El libro comienza con una especie de prólogo en la que un aún más joven Chéjov (de 20 años) recibe la tediosa visita de un hombre tan atractivo y grácil que es fácil no darse cuenta que mide un par de metros y posee la fuerza física para convertir un escritorio de roble en una bola de papel con sus manos desnudas. El enorme y delicado-como-bailarina hombre le entrega un manuscrito, una novela sobre un crimen que ocurrió en verdad y sobre el cual tuvo la obligación de trabajar como juez de distrito, la cual era su profesión, pese a haber estado involucrado en los hechos. Si el lector posee dos gramos de materia gris es capaz de dilucidar que este mismo juez es el asesino desde el mismo momento en que le entrega el manuscrito a Chéjov y pronto la novela no tiene más misterio. Aún así, en cuanto comienza la narración del verdadero autor de Un drama de caza, Iván Petrovich Kamichev (que dentro de su manuscrito se disfraza con el seudónimo de Serguéi Petrovich Zinoviev) lo importante ya no es quién es el asesino, ni cómo ocurrió el crimen, ni siquiera el motivo, sino las situaciones en las que se desenvuelven los hechos.
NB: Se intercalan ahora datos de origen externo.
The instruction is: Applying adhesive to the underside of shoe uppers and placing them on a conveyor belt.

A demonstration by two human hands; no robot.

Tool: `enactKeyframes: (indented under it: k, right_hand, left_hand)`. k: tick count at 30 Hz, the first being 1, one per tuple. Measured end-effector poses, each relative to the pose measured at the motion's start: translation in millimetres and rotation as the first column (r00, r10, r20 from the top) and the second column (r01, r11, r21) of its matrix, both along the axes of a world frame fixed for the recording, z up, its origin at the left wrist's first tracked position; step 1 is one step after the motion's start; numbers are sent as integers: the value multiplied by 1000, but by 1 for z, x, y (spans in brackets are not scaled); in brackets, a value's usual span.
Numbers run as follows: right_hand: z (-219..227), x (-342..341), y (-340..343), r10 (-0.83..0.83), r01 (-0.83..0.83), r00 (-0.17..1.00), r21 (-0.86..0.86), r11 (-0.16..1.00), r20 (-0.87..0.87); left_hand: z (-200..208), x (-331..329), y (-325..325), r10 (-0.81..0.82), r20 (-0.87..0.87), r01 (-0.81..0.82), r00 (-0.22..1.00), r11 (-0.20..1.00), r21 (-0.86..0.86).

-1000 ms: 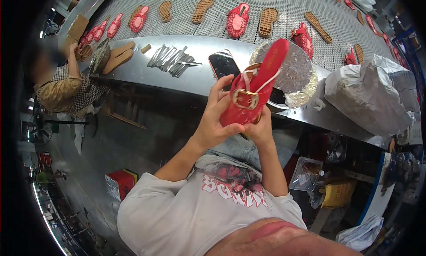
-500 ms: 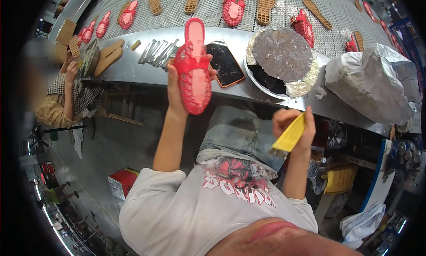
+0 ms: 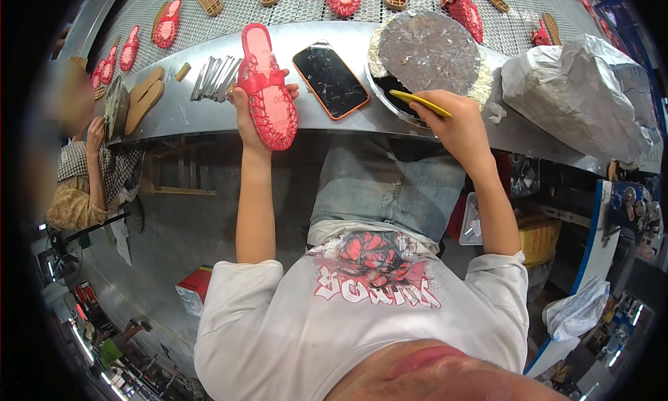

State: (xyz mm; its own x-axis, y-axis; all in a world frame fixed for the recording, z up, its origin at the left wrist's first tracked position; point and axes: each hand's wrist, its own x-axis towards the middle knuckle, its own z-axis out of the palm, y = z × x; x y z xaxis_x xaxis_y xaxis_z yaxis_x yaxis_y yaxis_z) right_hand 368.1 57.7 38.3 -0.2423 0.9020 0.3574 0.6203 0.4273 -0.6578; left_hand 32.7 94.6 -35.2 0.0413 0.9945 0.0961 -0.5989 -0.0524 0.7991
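My left hand (image 3: pixel 248 125) grips a red woven sandal (image 3: pixel 277 117), toe toward me and pale pink insole facing up, over the bench's near edge. In my right hand (image 3: pixel 457 125) is a yellow-handled brush (image 3: pixel 433 105), its tip end in the dark opening of a round pot (image 3: pixel 390 106). Its bristles are hidden from sight. A stained round cover (image 3: pixel 433 52) lies over most of the pot. Between the two hands, a phone with an orange edge (image 3: pixel 331 79) rests on the metal bench.
Metal strips (image 3: pixel 215 79) lie left of the sandal, near tan soles (image 3: pixel 145 100). Behind the bench, a mesh conveyor (image 3: pixel 236 18) carries red sandals and brown outsoles. A crumpled white sack (image 3: pixel 574 95) stands at right. Another person's hand (image 3: pixel 95 133) works at far left.
My right hand has moved up and forward, bringing the brush from above my lap to the pot's opening. The sandal in my left hand has shifted left, away from the phone.
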Motion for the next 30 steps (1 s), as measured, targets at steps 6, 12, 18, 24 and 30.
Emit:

La breve novela se convierte en un retrato social que, si bien al comienzo nos presenta lo que parece una Rusia frívola y decadente, rumbo al final encontramos que se trata de algo incluso más terrible: la deshumanización demencial, entre la negación absoluta del otro y la dictadura de las clases altas, del Imperio Ruso. Pero a diferencia de otras obras de la época el autor no pretende moralizar sino exponer. Aquí es donde entra la verdadera naturaleza detectivesca de la novela, pues si el Chéjov que narra el prólogo y el epílogo nos da indicios desde el comienzo de que Kamichev es el asesino, no ocurre una verdadera investigación policiaca hasta que en la misma narración de la falsa investigación que hace Kamichev (o, mejor dicho, Zinoniev) aparecen unas notas a pie de página en las que el Chéjov editor nos plantea las preguntas que haría un juez al sospechoso para arrancarle la confesión, es decir, las preguntas que Chéjov le hace a Zinoniev mientras duda de la veracidad de los hechos narrados.
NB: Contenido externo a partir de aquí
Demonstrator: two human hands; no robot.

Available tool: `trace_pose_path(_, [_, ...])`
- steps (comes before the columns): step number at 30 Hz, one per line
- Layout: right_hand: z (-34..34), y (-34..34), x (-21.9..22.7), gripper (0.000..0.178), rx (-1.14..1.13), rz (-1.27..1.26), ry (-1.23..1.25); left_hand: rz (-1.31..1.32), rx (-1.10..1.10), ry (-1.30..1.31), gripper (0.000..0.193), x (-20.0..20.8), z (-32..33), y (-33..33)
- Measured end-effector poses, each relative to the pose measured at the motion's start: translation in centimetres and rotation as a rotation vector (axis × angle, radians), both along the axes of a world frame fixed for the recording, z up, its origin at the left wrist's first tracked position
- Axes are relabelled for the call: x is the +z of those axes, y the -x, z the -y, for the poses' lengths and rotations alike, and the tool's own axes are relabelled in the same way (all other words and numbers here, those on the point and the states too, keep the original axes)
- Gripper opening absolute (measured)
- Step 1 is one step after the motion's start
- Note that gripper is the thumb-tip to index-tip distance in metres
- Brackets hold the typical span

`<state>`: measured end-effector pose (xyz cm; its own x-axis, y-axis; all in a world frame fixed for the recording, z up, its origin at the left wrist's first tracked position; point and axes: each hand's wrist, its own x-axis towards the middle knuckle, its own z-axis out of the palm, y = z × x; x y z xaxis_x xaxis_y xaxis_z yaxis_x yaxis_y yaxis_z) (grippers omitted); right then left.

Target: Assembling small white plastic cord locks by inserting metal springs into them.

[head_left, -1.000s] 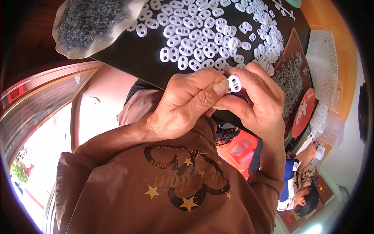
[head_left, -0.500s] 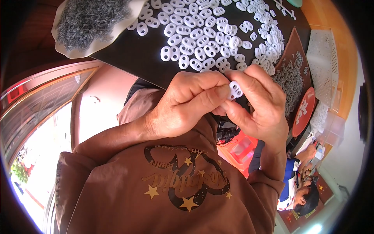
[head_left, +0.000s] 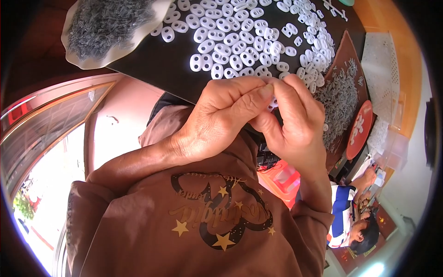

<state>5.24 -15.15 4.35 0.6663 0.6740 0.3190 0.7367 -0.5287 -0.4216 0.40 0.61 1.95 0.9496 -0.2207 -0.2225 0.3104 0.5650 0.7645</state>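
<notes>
My left hand (head_left: 213,123) and my right hand (head_left: 297,122) meet just off the near edge of the table. Between their fingertips is a small white two-hole cord lock (head_left: 274,103), mostly covered by the fingers. The left thumb presses against the tip of my right index finger, and both hands are closed. Just beyond my fingers, many loose white two-hole plastic pieces (head_left: 223,49) lie spread on the dark tabletop (head_left: 159,64).
At the upper left a cream dish (head_left: 86,63) holds a heap of small grey springs (head_left: 108,28). To the right, small grey parts (head_left: 340,102) cover a brown sheet (head_left: 344,51). Beside it sits a red plate (head_left: 366,114) with white bits. Another person (head_left: 342,207) works at the far right.
My right hand has moved slightly left and closed in over the white cord lock, so less of it shows. My left hand stays nearly in place, its thumb shifted a little.
</notes>
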Motion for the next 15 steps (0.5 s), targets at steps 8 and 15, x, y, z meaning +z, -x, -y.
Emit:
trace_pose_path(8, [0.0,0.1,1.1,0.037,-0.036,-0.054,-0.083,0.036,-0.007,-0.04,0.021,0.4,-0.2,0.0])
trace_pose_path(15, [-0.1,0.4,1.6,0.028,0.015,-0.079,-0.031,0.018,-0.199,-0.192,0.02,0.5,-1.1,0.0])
El epílogo, sobre el cual no diré mucho para aquellas dos personas que sí leen a Chéjov y que todavía no han leído Un drama de caza, cierra la novela con la exposición que pretende el autor sobre la Rusia de su época. Algo sencillo, sin moraleja: los malos siempre ganan. Cosa que, como sabemos, no ha cambiado ni cambiará pronto, ni en Rusia ni en México ni en Estados Unidos ni en Palestina Ocupada, lo cual puede ser otra razón para leer a Chéjov hoy en vez de tenerlo de adorno en el estante. Pues, como todos esos grandes autores y esos grandes libros que nadie lee, pudieron haber sido escritos mañana. Y tal vez en ellos podemos encontrar las claves para resolver el presente terrible en el que nos encontramos desde siempre, si tan sólo nos tomáramos la molestia de dedicarles un par de horas.
[1] A decir verdad, el autor no había leído un ápice de literatura rusa hasta hace unos meses, por instancia de su esposa, quien le aseguró que no querría leer otra cosa después de hacerlo. Nota del autor.